■ Problem to work on
Exactly as they appear, please output the lines from the one with "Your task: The" through the end of the material, without pictures.
┌─ Dataset section
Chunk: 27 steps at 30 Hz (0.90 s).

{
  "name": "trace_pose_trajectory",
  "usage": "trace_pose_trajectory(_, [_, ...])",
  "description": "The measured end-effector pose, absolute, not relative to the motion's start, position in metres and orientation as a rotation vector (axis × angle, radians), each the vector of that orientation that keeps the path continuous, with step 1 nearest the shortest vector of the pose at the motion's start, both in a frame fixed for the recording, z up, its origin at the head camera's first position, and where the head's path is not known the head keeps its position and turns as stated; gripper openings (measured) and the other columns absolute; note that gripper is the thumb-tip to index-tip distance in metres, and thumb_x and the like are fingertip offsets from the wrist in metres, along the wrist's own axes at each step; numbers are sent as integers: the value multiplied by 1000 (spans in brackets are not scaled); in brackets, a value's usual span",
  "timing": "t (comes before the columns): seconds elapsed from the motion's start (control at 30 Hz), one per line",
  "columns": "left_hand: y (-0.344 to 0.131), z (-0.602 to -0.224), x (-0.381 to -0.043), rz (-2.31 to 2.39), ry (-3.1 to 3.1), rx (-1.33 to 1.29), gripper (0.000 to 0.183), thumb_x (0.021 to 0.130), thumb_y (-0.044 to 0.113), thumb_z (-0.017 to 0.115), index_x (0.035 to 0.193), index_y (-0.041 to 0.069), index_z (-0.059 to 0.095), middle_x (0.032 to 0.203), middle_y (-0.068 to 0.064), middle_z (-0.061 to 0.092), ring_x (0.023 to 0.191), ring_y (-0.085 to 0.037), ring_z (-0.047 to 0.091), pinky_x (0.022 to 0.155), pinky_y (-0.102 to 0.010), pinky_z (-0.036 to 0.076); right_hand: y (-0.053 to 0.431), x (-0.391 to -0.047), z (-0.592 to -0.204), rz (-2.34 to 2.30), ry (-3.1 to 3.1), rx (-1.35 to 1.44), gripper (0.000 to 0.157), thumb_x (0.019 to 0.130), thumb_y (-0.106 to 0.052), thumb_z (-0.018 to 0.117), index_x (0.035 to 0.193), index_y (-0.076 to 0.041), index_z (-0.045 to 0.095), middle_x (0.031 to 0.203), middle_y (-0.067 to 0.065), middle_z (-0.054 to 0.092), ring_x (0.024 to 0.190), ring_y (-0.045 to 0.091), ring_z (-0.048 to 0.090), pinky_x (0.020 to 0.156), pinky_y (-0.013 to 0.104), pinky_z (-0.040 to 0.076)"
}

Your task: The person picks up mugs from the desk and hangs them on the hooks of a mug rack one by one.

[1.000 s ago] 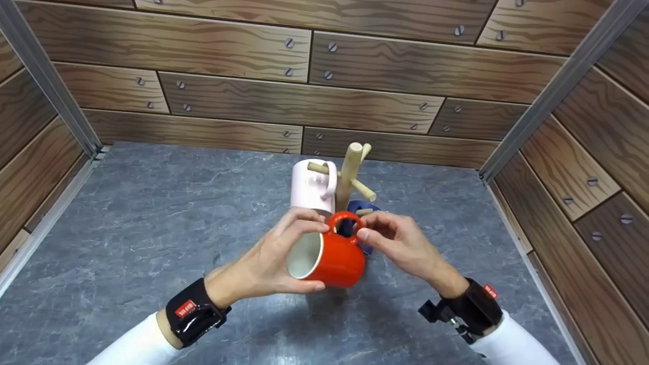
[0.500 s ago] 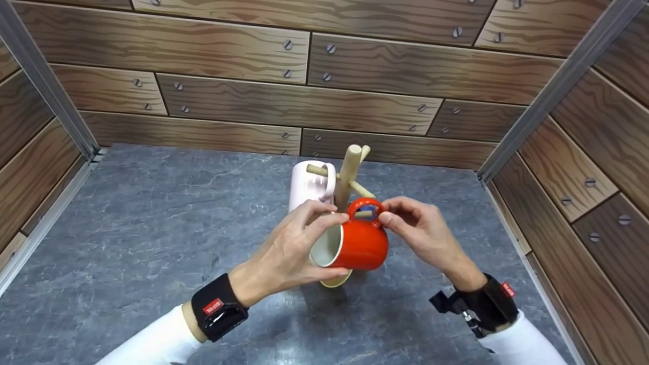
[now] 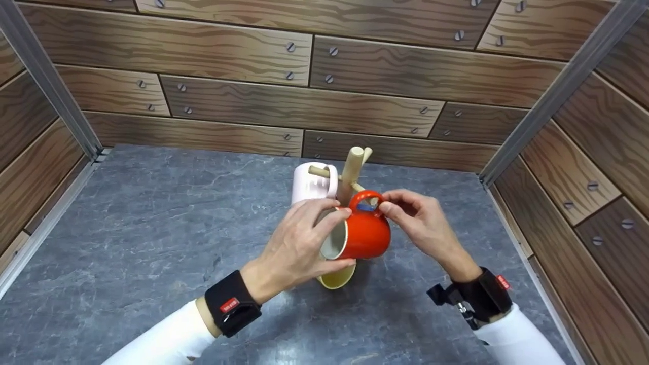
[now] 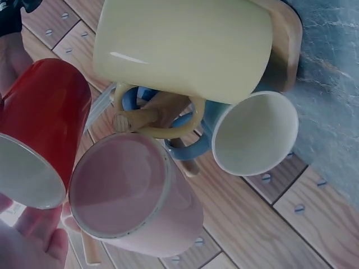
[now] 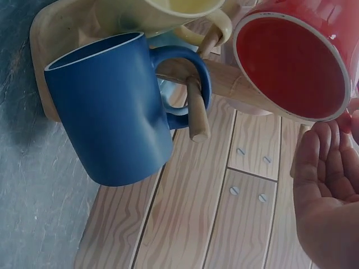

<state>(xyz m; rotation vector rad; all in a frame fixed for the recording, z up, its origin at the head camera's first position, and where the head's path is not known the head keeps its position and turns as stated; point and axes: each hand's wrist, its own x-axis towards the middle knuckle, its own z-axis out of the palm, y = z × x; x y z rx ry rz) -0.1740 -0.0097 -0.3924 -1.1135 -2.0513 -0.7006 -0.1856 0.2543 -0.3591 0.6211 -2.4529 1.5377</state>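
My left hand (image 3: 299, 238) grips a red mug (image 3: 368, 235) by its rim side, thumb below and fingers above. The mug lies tilted sideways, its white inside turned left and its handle up. Thumb and fingertips of my right hand (image 3: 423, 223) pinch that handle. Right behind it stands a wooden mug tree (image 3: 352, 170), and the handle overlaps one of its pegs in the head view. On the tree hang a pale pink mug (image 3: 308, 186), a yellow mug (image 4: 185, 45), a blue mug (image 5: 112, 112) and a light blue mug (image 4: 255, 134).
The tree's wooden base (image 4: 287, 42) rests on a grey marbled tabletop (image 3: 177, 228). Wood-patterned walls (image 3: 228, 96) with grey metal corner posts (image 3: 552, 86) enclose the back and sides. A bare peg (image 3: 367, 153) points up at the tree's back.
Both hands have carried the red mug right and up, toward the tree's right-hand peg. The yellow mug below has come into sight; the blue mug is now largely covered in the head view.
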Motion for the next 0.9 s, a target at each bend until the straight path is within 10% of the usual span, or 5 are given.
trace_pose_trajectory(0.9, [-12, -408, -184, -504, -2101, -1010, 87, 77, 57, 87, 141, 10, 52, 139, -18, 46, 125, -34, 46, 89, -42, 45, 247, -203, -369, 1484, -2461, 486, 20, 97, -9, 72, 115, 1, 75, 101, 10, 75, 84, 14, 67, 76, 19, 56])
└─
■ Response
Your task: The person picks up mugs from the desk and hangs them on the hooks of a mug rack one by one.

[1.000 s ago] 
[0.500 s ago] 
[now] 
[now] 
[now] 

<state>(xyz m; rotation vector rad; all in a frame fixed for the recording, z up, its origin at the head camera's first position, and where the head's path is not known the head keeps its position and turns as stated; point and axes: each hand's wrist, its own x-axis towards the middle knuckle, its own z-axis out of the palm, y = z × x; x y z rx ry rz) -0.1740 -0.0097 -0.3924 -1.1135 -2.0513 -0.7006 -0.1856 0.2543 -0.3591 0.6211 -2.4529 1.5377</state>
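My left hand (image 3: 299, 238) grips a red mug (image 3: 368, 235) by its rim side, thumb below and fingers above. The mug lies tilted sideways, its white inside turned left and its handle up. Thumb and fingertips of my right hand (image 3: 423, 223) pinch that handle. Right behind it stands a wooden mug tree (image 3: 352, 170), and the handle overlaps one of its pegs in the head view. On the tree hang a pale pink mug (image 3: 308, 186), a yellow mug (image 4: 185, 45), a blue mug (image 5: 112, 112) and a light blue mug (image 4: 255, 134).
The tree's wooden base (image 4: 287, 42) rests on a grey marbled tabletop (image 3: 177, 228). Wood-patterned walls (image 3: 228, 96) with grey metal corner posts (image 3: 552, 86) enclose the back and sides. A bare peg (image 3: 367, 153) points up at the tree's back.
Both hands have carried the red mug right and up, toward the tree's right-hand peg. The yellow mug below has come into sight; the blue mug is now largely covered in the head view.
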Motion for the next 0.9 s, a target at each bend until the straight path is within 10% of the usual span, or 5 are given.
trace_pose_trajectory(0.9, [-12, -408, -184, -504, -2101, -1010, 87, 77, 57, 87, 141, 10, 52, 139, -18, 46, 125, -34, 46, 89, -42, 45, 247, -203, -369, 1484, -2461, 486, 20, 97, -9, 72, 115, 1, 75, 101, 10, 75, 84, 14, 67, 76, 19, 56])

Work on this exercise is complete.